Keppel Prince Engineering (Keppel) provided structural pile foundations and fabrication works for the project.
CETO unit attachment and foundation and CETO tether were provided by Subsea Riser Products (SRP).
ABB Australia supplied an Onshore Plant and Process Control System under a contract awarded in September 2013.
Construction of stage one of the projects began in 2010 and it has been operating successfully since April 2011. The jack-up rig for drilling the pile foundation for stage one was supplied by Boskalis Australia. Stage one was initially not connected to the grid. It was only operated as a stand-alone system for about 12 months for testing.
As part of stage one of the project, a commercial scale CETO unit was deployed in the Sepia Depression in 2010. The Sepia Depression is located between Garden Island and Five Fathom Bank.
The deployed system consisted of the mooring and a CETO unit. A telemetry instrumentation buoy was also installed to send data back to shore for confirmation and independent verification of the unit’s performance.
The desalination plant was constructed by MAK Industrial Water Solutions and was supported by a $1.27m grant from Australia’s Clean Technology Innovation Program.

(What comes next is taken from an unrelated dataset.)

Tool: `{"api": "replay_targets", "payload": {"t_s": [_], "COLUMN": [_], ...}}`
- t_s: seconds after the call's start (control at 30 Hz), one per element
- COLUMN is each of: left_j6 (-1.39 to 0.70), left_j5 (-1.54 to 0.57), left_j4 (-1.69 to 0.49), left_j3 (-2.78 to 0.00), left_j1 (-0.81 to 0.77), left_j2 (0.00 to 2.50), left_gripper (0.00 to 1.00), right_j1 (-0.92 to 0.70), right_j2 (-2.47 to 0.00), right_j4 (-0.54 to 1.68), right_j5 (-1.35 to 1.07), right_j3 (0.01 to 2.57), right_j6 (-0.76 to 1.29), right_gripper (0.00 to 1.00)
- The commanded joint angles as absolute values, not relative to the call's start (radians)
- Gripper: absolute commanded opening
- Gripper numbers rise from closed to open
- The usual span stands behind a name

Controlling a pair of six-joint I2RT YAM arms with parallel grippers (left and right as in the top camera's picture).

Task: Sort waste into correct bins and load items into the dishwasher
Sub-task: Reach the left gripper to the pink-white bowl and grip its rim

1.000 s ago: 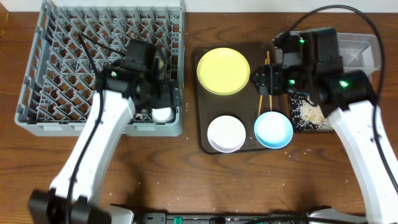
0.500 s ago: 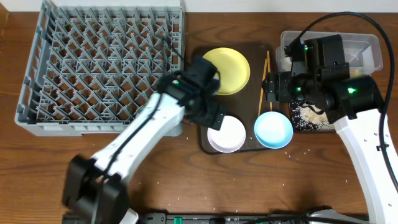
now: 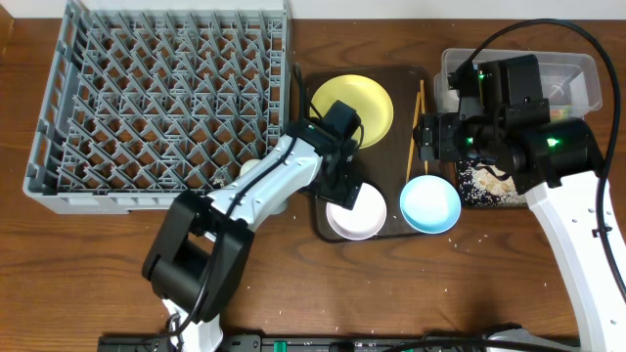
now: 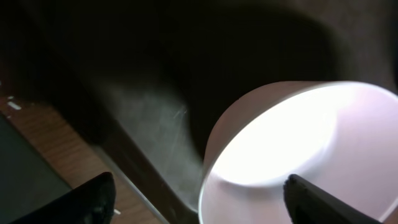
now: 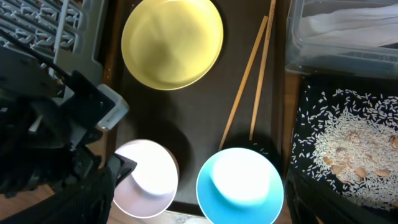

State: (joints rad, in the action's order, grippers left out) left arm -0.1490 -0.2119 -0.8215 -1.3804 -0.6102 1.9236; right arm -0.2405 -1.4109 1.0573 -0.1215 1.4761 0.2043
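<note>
A brown tray (image 3: pixel 386 171) sits on the worktop (image 3: pixel 98 264), and everything else is placed from it. On its far left part lies the yellow plate (image 3: pixel 370 103). At its near edge the white bowl (image 3: pixel 360 215) stands on the left and the blue bowl (image 3: pixel 430 203) on the right, side by side and not touching. The two chopsticks (image 5: pixel 262 68) lie along the tray's right side, running from the far edge down toward the blue bowl and spreading slightly at the near end.

The left claw (image 3: pixel 342 186) hangs over the tray at the far-left rim of the white bowl. In the left wrist view its fingertips (image 4: pixel 93 199) are spread wide with nothing between them, and the bowl fills the space just below.

The right claw (image 3: pixel 427 137) hovers over the tray's right edge above the chopsticks. Its fingers are also apart and it holds nothing.

Left of the tray, just beside it, stands the big grey dish rack (image 3: pixel 161 108). Right of the tray, at the far side, is a clear tub (image 3: pixel 567 78) with crumpled white paper (image 5: pixel 348 28) in it. Nearer, touching the tub's front, is a black tray (image 3: pixel 465 181) holding rice (image 5: pixel 348 143) and a few pale brown scraps.
</note>
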Motion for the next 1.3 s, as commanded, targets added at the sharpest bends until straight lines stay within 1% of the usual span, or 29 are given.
{"api": "replay_targets", "payload": {"t_s": [0.0, 0.1, 0.27, 0.37, 0.43, 0.53, 0.67, 0.77, 1.0, 1.17, 1.27], "left_j6": [-0.135, -0.137, -0.171, -0.189, -0.197, -0.227, -0.233, -0.243, -0.251, -0.268, -0.268], "left_j5": [-0.201, -0.201, -0.190, -0.189, -0.185, -0.163, -0.163, -0.160, -0.155, -0.145, -0.145], "left_j4": [-0.820, -0.821, -0.799, -0.787, -0.786, -0.783, -0.775, -0.768, -0.748, -0.737, -0.730], "left_j3": [-1.374, -1.374, -1.354, -1.343, -1.343, -1.342, -1.330, -1.324, -1.309, -1.301, -1.297], "left_j1": [-0.635, -0.653, -0.662, -0.662, -0.662, -0.662, -0.662, -0.662, -0.662, -0.662, -0.662], "left_j2": [1.942, 1.944, 1.945, 1.945, 1.945, 1.945, 1.946, 1.946, 1.949, 1.950, 1.956], "left_gripper": [0.85, 0.79, 0.72, 0.61, 0.56, 0.41, 0.31, 0.28, 0.28, 0.24, 0.23], "right_j1": [-0.233, -0.233, -0.233, -0.233, -0.233, -0.233, -0.233, -0.233, -0.233, -0.233, -0.233], "right_j2": [-1.421, -1.427, -1.440, -1.448, -1.452, -1.453, -1.453, -1.453, -1.453, -1.453, -1.453], "right_j4": [1.058, 1.059, 1.058, 1.059, 1.059, 1.059, 1.059, 1.059, 1.059, 1.060, 1.060], "right_j5": [-0.112, -0.112, -0.112, -0.112, -0.112, -0.112, -0.112, -0.112, -0.112, -0.112, -0.112], "right_j3": [1.477, 1.477, 1.477, 1.477, 1.477, 1.477, 1.477, 1.477, 1.477, 1.477, 1.477], "right_j6": [0.216, 0.216, 0.216, 0.216, 0.216, 0.216, 0.216, 0.216, 0.216, 0.216, 0.216], "right_gripper": [0.85, 0.86, 0.85, 0.86, 0.85, 0.85, 0.85, 0.85, 0.85, 0.85, 0.86]}}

The CETO power system is anchored to the ocean floor and operates out of sight. The technology involves tying up of an array of submerged buoys to seabed pump units.
The passing oceanic waves cause the buoys to move harmonically. The pumps are driven by the moving buoys, causing the water pressure to increase. The high-pressure water is carried to shore via a pipeline.
The pressurised water can be used to drive hydroelectric turbines to generate electricity. The entire process consumes zero electricity and causes zero emissions. The water can also be used to drive the pumps of a reverse osmosis plant for desalination, eliminating the consumption of electricity by the pumps.
The plants using CETO technology has the least visual impact as most of the plant infrastructure and equipment is submerged.
In September 2012, Carnegie unveiled the design for a new CETO 5 unit used in the project. The new design incorporates significant improvements over the previous generation CETO units including CETO 3 and 4. The CETO 5 unit has a higher diameter of 11m compared with the 7m diameter of the CETO 3 unit. It has a rated capacity of around 240kW, which is three times higher than that of CETO 3.
The project is expected to reduce greenhouse gas emissions of more than 500,000t over its entire life. A unique feature of the CETO technology is that it is fully submerged underwater and attracts marine life.